Von der Öffentlichkeit fast unbemerkt, übte der DRK-Einsatzzug Rotenburg auf dem Gelände der Carl-Friedrich Gauß-Schule in Zeven den Ernstfall. Vertreter von Landkreis, Feuerwehr, THW, Bundeswehrreservisten und die Rettungshundestaffel Bremervörde spielten verschiedene Szenarien durch.

Hilfe und Beistand leisten

Egal ob Hochwasser, Brände oder andere Katastrophenfälle: Der DRK-Einsatzzug ist dazu da, in schwierigen Situationen Hilfe und Beistand zu leisten. Im April 2017 ist er nach den Kriterien des niedersächsischen Innenministeriums aufgestellt worden, wie Kreisbereitschaftsleiter Andreas Rothgeber erklärt.

25 Verletzte gleichzeitig versorgen

Ein Zug besteht aus mindestens 31 Helfern, der über 25 Verletzte gleichzeitig versorgen kann, so Zugführer Chris Knoblauch.
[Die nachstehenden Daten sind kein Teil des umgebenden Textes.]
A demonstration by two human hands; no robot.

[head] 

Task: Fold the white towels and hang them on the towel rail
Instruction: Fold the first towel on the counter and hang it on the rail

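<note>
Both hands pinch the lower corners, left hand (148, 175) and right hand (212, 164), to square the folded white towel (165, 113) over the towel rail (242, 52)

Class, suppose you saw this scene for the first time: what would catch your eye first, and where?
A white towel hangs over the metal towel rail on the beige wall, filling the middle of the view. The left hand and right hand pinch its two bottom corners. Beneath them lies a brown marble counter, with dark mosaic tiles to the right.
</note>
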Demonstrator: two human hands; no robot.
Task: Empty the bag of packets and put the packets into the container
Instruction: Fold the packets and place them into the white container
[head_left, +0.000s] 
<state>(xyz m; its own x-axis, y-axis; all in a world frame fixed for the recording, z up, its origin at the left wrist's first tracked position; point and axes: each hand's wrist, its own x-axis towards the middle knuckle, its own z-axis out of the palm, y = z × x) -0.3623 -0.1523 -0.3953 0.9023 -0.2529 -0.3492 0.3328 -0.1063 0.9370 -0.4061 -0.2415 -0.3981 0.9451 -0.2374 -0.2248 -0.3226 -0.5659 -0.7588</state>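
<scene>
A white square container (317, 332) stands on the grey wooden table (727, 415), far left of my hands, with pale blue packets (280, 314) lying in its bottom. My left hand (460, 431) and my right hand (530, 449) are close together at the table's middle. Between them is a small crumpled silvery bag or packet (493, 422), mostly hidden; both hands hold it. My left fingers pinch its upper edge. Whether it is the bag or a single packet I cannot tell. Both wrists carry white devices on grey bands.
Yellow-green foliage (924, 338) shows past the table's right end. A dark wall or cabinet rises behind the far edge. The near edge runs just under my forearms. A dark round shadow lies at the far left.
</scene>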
Dazu gehören die notfallmedizinische Versorgung, das Herrichten von Behandlungsplätzen, die Suche nach Vermissten, der Patiententransport, die Verpflegung sowie die Notunterkünfte und die psychologische Betreuung.

Vier Stationen

An insgesamt vier Stationen stellte der DRK-Zug bereits am Sonnabend seine Einsatzbereitschaft unter Beweis: Zunächst wurde eine „vermisste Person“ aus dem nahen Waldstück geborgen und anschließend medizinisch versorgt. Dann wurde ein Unfall mit Personenschäden in der Schulmensa simuliert. Die „Patienten“ wurden erstversorgt, während andere zur Behandlung in einem großen Zelt, das im Forum mit aufgeblasenen Luftträgern stand, auf Liegen behandelt wurden.